WHAT TO DO:
Write the listing out once more, identical to the original but without pictures.

STORED DATA:

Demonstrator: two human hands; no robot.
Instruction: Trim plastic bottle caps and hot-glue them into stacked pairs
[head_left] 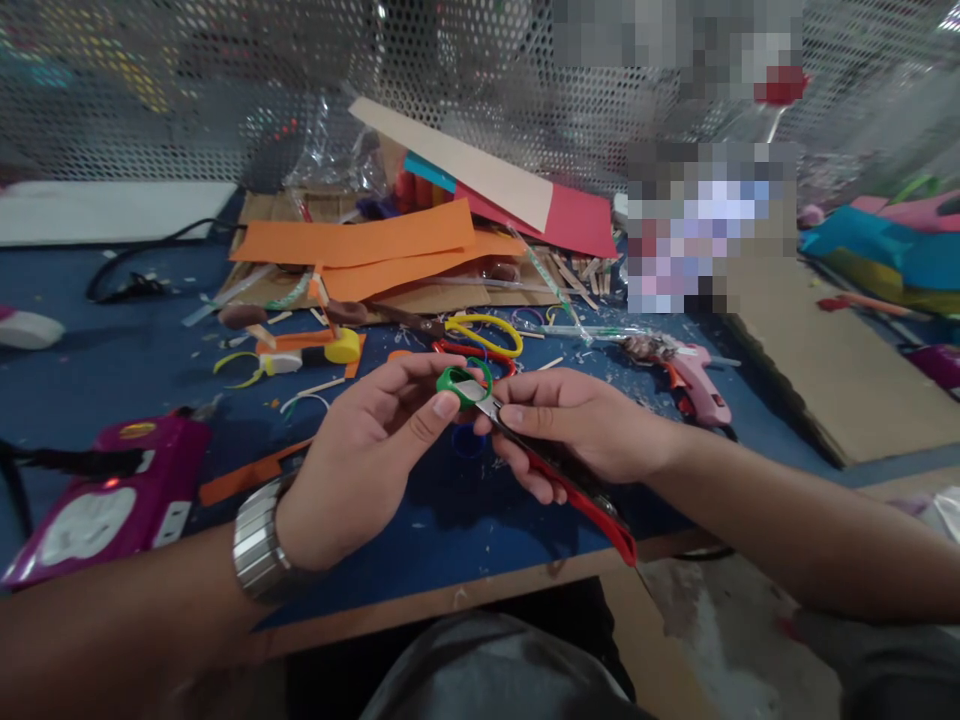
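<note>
Partly, the hands [367, 440] [589, 420] cover the green loop [448, 380] and knife [589, 490].

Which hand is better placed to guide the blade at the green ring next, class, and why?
Probably the right hand: it grips the red-and-black cutter, its thumb close behind the blade. The left hand pinches the green ring, so it seems better suited to steadying.

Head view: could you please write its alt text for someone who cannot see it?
A person's left grip holds a green loop at the blade of a knife in the right grip. Beyond, a cluttered blue table bears yellow-handled scissors, a pink glue gun and orange paper.
</note>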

SOLVED PROBLEM:
Demonstrator: two human hands; no robot.
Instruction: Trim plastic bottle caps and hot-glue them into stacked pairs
[head_left] 
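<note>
Partly, the hands [367, 440] [589, 420] cover the green loop [448, 380] and knife [589, 490].

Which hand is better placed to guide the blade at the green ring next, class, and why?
Probably the right hand: it grips the red-and-black cutter, its thumb close behind the blade. The left hand pinches the green ring, so it seems better suited to steadying.

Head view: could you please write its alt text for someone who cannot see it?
A person's left grip holds a green loop at the blade of a knife in the right grip. Beyond, a cluttered blue table bears yellow-handled scissors, a pink glue gun and orange paper.
</note>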

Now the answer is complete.